Ленин снова углубился в исписанные листы бумаги, но потом, обернувшись ко мне, произнес:
Вообще, к интеллигенции, как вы, наверное, знаете, я большой симпатии не питаю, и наш лозунг «ликвидировать безграмотность» отнюдь не следует толковать как стремление к нарождению новой интеллигенции. «Ликвидировать безграмотность» следует лишь для того, чтобы каждый крестьянин, каждый рабочий мог самостоятельно, без чужой помощи, читать наши декреты, приказы, воззвания. Цель вполне практическая. Только и всего.
Не помню, в связи с чем Ленин сказал еще одну фразу, которая удержалась в моей памяти:
Лозунг «догнать и перегнать Америку» тоже не следует понимать буквально: всякий оптимизм должен быть разумен и иметь свои границы. Догнать и перегнать Америку это означает прежде всего необходимость возможно скорее и всяческими мерами подгноить, разложить, разрушить ее экономическое и политическое равновесие, подточить его и таким образом раздробить ее силу и волю к сопротивлению. Только после этого мы сможем надеяться практически «догнать и перегнать» Соединенные Штаты и их цивилизацию. Революционер прежде всего должен быть реалистом.
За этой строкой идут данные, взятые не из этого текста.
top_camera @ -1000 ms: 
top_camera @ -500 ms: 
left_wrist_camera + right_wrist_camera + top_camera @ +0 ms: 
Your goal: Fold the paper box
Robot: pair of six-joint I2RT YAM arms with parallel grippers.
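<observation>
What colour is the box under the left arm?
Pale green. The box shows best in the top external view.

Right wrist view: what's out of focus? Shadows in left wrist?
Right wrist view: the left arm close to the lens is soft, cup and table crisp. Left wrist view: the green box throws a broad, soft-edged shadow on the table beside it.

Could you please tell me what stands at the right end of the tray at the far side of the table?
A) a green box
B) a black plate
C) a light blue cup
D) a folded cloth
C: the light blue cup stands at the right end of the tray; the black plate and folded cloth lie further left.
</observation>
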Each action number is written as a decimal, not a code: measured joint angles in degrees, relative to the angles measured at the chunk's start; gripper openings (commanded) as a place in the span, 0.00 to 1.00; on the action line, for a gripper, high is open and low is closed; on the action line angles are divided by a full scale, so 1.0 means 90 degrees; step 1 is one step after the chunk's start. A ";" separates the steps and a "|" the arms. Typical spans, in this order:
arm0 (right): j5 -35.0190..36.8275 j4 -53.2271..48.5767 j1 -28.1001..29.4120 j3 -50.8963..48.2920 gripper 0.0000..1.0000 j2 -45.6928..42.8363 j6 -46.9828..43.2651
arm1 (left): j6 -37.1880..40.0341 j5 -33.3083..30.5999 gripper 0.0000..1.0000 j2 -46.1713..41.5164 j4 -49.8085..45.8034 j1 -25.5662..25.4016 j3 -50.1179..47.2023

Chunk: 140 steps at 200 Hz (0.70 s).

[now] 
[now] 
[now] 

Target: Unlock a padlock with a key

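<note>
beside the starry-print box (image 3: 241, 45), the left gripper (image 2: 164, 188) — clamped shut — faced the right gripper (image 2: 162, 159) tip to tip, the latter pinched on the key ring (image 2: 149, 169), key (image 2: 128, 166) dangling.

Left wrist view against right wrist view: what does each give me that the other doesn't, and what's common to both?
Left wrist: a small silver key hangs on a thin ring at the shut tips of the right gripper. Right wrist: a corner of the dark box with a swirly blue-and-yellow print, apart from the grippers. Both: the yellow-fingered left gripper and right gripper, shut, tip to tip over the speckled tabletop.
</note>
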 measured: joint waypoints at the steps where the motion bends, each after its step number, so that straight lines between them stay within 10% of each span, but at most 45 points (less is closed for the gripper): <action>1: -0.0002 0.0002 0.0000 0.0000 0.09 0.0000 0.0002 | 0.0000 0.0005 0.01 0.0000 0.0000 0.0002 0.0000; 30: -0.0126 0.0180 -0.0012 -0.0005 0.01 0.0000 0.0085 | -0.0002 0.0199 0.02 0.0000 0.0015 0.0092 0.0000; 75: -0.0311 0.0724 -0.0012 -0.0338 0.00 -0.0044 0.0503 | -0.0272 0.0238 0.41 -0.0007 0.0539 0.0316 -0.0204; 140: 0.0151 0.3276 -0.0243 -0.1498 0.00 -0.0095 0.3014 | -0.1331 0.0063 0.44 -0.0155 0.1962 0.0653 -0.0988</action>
А когда вы вошли в кабинет Ленина, вы встретились как люди, знавшие раньше друг друга? Он вспомнил вас, конечно?
Нет, он меня не узнал, так как очень много лет прошло. Я был очень доволен, что он меня не узнал.
И по фамилии не ассоциировал? Он же вашего отца знал?
Анненков довольно распространенная фамилия. Так что, я не думаю. Во всяком случае, этот вопрос не был поднят, и я его не начал тоже.
А вас как художника, когда вы писали портрет Ленина, что особенно поразило в его лице, может, в движениях?
Могу сказать, что меня ничего не поразило, во-первых, потому что я его уже видел, и не только в детстве, а я видел его во Франции в 1911 году, в Париже. И потом в нем ничего вообще поражающего не было, в его внешности. Это был человек небольшого роста, лицо бесцветное с хитровато прищуренными глазами. Такой типичный облик мелкого мещанина. Но для меня как для художника это представляло очень большой интерес, потому что такие именно лица, особенно, когда они принадлежат выдающимся людям это чрезвычайно сложная проблема для изображения.
Оригинал вашего портрета Ленина остался? Сейчас вы знаете, где он?
Сделанный мною набросок в Кремле сейчас находится в частной коллекции в Париже, как ни странно. Это был рисунок. Когда Ленин умер в 1924 году, мне был заказан большой портрет масляными красками на основании моего рисунка, что я исполнил. Тогда была организована правительством выставка всех портретов, сделанных с Ленина. В частности, был выставлен мой большой портрет масляными красками. Мне неловко об этом говорить, но первая премия была как раз присвоена моему портрету. Я был очень доволен, мне было приятно, что портрет сохранится. Но с ним произошла целая история. Он был сделан в моей манере, а я принадлежал тогда к кубистическому движению. Когда воцарился Сталин, то этот портрет исчез, потому что он был формалистический.
А за последние годы, это произошло года два тому назад, я совершенно случайно получил известие из советской России о том, что мой портрет найден. Он был найден в подвале Министерства заготовления государственных бумаг. Потом я получил второе письмо от более официального лица, где мне официально об этом сообщалось. Теперь совсем недавно, может быть, год тому назад, этот портрет наконец был опубликован на целую страницу в журнале, который называется «Смена», по-моему.
Мне написали оттуда, что он должен теперь висеть в Ленинском музее. Я не знаю, что это за музей, боюсь сказать что-нибудь по этому поводу, но, во всяком случае, он уже был воспроизведен и восстановлен. В то же время, как раз в период написания этого портрета, мне было предложено правительством отправиться в Институт Владимира Ильича Ленина для ознакомления с всевозможной документацией в виду подготовлявшихся каких-то трудов о Ленине, для которых я должен был сделать какие-то иллюстрации.
Среди множества ленинских рукописей я наткнулся там на короткие, отрывочные записи, сделанные Лениным наспех, от руки, с большим количеством недописанных слов, что вообще было характерно для многих его писаний до частных писем включительно. Об этом я мог судить по письмам, адресованным моему отцу. Эти записи, помеченные 1921 годом, годом Кронштадтского восстания, показались мне чрезвычайно забавными, и без какой бы то ни было определенной цели, но просто так я, не снимая рваных варежек, а тогда пар изо рта валил облаками, незаметно переписал их в мою записную книжку. Вскоре, однако, и эти ленинские странички, как и банка с мозгом, исчезли из института или ушли в партийное «подполье». Во всяком случае, я никогда не видел их опубликованными, за исключением двух-трех отдельных фраз, что тоже вполне понятно.